Le hall de la villa sentait le bois neuf, la saumure, le vernis et la colle de pâte. M. Mâchemoure et les Trastravat, dûment congratulés et présentés, s’assirent en rang d’oignons, M. Trastravat était resté pâle de l’algarade. Quant à M. Mâchemoure, il soufflait encore de colère ; il jetait du feu par les naseaux comme certains animaux coléreux.

— Cela doit être bien doux, insinua agréablement Mme  Jeansonnet, de vivre en famille dans cette délicieuse petite ville, surtout pour M. Mâchemoure qui est célibataire et qui trouve un foyer tout indiqué chez M. et {Mme}} Trastravat.

Mme  Trastravat répliqua de son air le plus innocent, :

— Eh ! madame, nous n’avons ni le temps ni le moyen de mener comme vous autres à Paris une existence de visites. Ici, entre mari et femme, on se suffit. C’est pour cela qu’à Creville on n’a vu, de mémoire d’homme, des époux se séparer. N’est-ce pas Xavier ! Nous ne nous quittons jamais.

— « N’est-ce pas Xavier » ? Non, nous ne nous quittons jamais, affirma M. Trastravat.

— D’ailleurs, le haut commerce de la ville a son club, affirma M. Mâchemoure.

— Nous entendons par haut commerce, précisa Mme  Trastravat, le commerce qui se tient dans la ville haute, le petit commerce. Ces messieurs ont un café dans lequel ils jouent à la manille. Xavier n’est pas joueur ; il ne fume pas ; il ne sort jamais.

— Pas joueur… fume pas… sort jamais, ponctua M. Trastravat avec énergie.

— Les soirées d’hiver doivent être longues ! soupira Mme  Carlingue.

— Xavier s’occupe d’art.

À ces mots, M. Mâchemoure éclata de rire. Son rire était à la fois féroce et rassurant. Féroce parce qu’il avait la brutalité d’un aboiement ; rassurant parce qu’il montrait, dans la bouche largement ouverte, des gencives édentées. M. Mâchemoure aboyait mais ne mordait point. Il se contenta de révéler que M. Trastravat consacrait ses loisirs à enrober des bougies dans des gravures de journaux illustrés ; il chauffait ensuite le papier, avec délicatesse, et l’image restait reproduite sur la bougie. « Un véritable artiste, comme vous voyez ! » conclut-il en suffoquant et en s’essuyant les yeux, tant il riait.

— Une tasse de thé ? proposa Suzanne pour rompre les chiens.

— Volontiers ! C’est notre boisson favorite à nous, les apéritifs ne sont pas dans nos habitudes, ponctua Mme  Trastiavat en coulant un regard vers M. Mâchemoure qui ne riait plus, inquiété par cette perspective d’eau chaude.

En somme, la plus aimable cordialité ne cessa de régner entre ces divers personnages réunis pour des causes diverses dans un salon provisoire.

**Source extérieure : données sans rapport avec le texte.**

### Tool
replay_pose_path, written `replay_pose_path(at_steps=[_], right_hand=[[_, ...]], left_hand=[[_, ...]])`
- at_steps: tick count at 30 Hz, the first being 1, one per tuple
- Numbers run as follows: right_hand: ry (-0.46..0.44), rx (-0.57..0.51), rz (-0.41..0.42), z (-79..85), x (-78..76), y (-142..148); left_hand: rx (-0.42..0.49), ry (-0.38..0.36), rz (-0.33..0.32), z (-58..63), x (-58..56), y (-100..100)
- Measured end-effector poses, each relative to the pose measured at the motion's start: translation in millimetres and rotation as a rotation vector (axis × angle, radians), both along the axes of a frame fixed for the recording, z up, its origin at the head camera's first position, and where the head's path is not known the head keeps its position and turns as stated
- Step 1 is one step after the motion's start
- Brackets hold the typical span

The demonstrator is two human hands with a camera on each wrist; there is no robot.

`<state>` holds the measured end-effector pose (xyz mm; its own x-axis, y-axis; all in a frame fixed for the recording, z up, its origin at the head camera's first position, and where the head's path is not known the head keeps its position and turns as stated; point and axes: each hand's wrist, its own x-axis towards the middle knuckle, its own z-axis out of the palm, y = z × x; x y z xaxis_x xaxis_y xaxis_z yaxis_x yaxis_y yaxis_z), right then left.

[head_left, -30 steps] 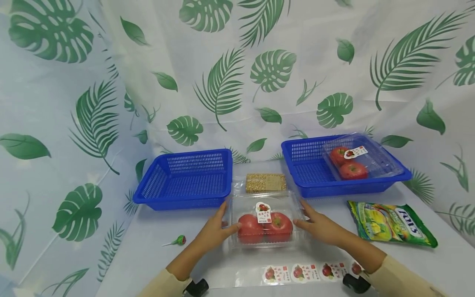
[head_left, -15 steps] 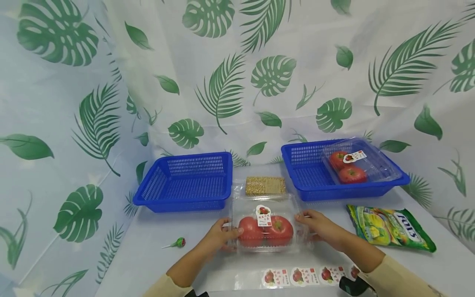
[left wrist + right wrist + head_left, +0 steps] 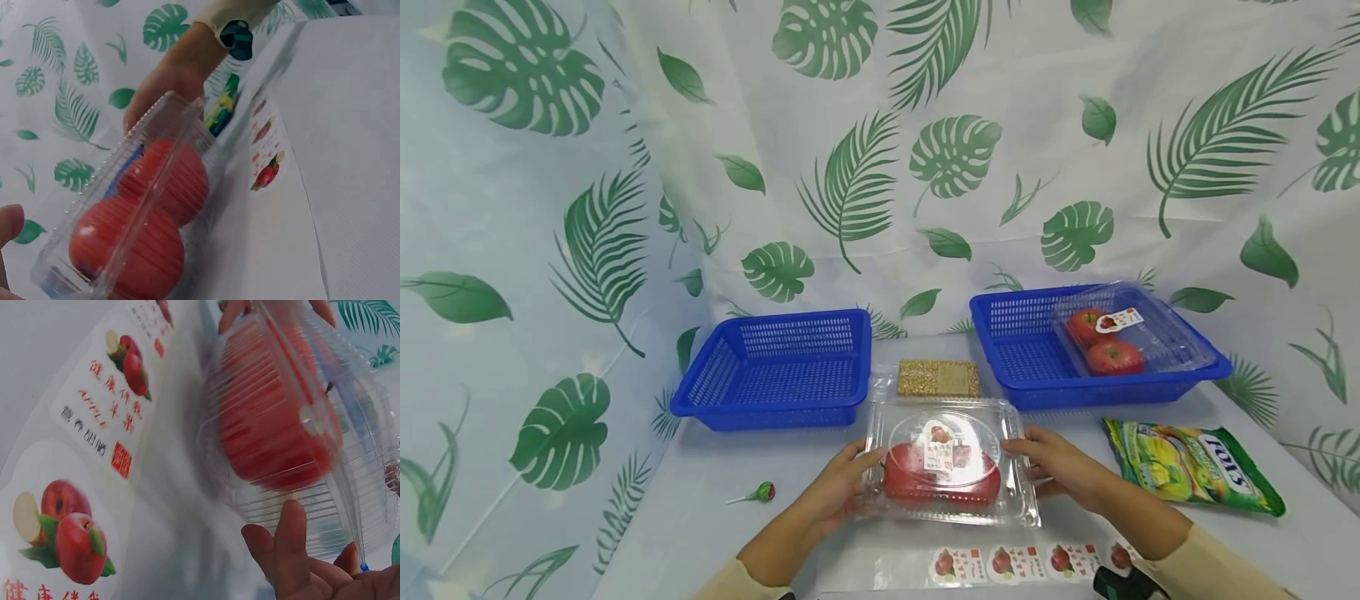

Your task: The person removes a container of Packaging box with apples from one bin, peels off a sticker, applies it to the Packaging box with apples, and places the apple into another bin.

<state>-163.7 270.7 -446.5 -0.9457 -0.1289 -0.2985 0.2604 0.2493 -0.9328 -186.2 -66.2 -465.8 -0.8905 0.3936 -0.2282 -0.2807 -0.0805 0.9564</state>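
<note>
A clear plastic clamshell box [image 3: 973,429] with two red apples [image 3: 906,479] inside is held between both hands, tilted and raised off the table. A sticker with an apple picture [image 3: 938,450] is on its lid, partly washed out by glare. My left hand [image 3: 835,492] grips the box's left side, thumb on top, its lower fingers partly hidden. On the opposite side my right hand [image 3: 1063,467] holds the box with the thumb over the lid edge. The right wrist view shows that hand's fingers [image 3: 290,531] under the box.
A strip of apple stickers [image 3: 1015,562] lies in front. Behind stand a blue basket [image 3: 767,412] and another blue basket [image 3: 1022,396] bearing a second apple box [image 3: 1165,333]. A grain pack [image 3: 938,377], a lollipop [image 3: 765,492] and a FOX'S candy bag [image 3: 1187,462] are around.
Both hands have moved from resting alongside the box to gripping its sides. The box has lifted and tilted, with glare now on its lid. The head view shifted slightly.
</note>
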Motion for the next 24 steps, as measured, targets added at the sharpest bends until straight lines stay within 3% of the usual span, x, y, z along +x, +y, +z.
replay_pose_path(at_steps=[6,11,15,20,24], right_hand=[[-0.002,-0.041,-0.02,14.7,4.9,-0.1],[0.039,-0.092,-0.019,37.3,6.4,2.0],[0.069,-0.124,-0.015,52.1,1.8,6.5],[0.047,-0.174,-0.026,58.6,-2.6,11.6],[0.029,-0.238,-0.058,56.8,-2.6,10.7]], left_hand=[[0.085,-0.006,0.002,4.9,1.6,-0.8],[0.131,0.064,-0.018,22.0,-0.8,1.7],[0.242,0.074,-0.025,31.8,-4.6,6.1],[0.464,-0.021,0.085,25.1,1.6,19.2],[0.564,-0.059,0.125,16.5,9.6,37.6]])
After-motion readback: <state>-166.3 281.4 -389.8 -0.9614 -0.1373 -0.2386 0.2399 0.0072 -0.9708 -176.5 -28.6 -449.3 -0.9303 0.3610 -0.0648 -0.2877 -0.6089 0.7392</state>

Mme  Carlingue, qui était tenace, se demandait par quelle adroite transition elle pourrait aborder le sujet qui lui tenait à coeur. Mme  Trastravat, comme si elle avait deviné, jeta d’un air négligent qu’elle attendait une sienne cousine, Mlle  Estoquiau, « parente du grand Fernand Bigalle. Mlle  Estoquiau, qui servait de secrétaire au maître, venait se reposer de ses fatigues à Creville ».

— Chez vous ? interrogea Mme Carlingue, le cœur battant.

— Sans doute !

M. Mâchemoure qui restait silencieux ne comprit point qu’il venait de perdre tout son intérêt aux yeux des Carlingue. On en oublia de lui passer le sucre. Il fut immédiatement et visiblement abandonné, sauf par Mme  Jeansonnet qui, pressentant en lui un allié futur, vint le consoler dans sa détresse en lui offrant l’assiette de petits gâteaux, après que les Trastravat eurent fait leur choix.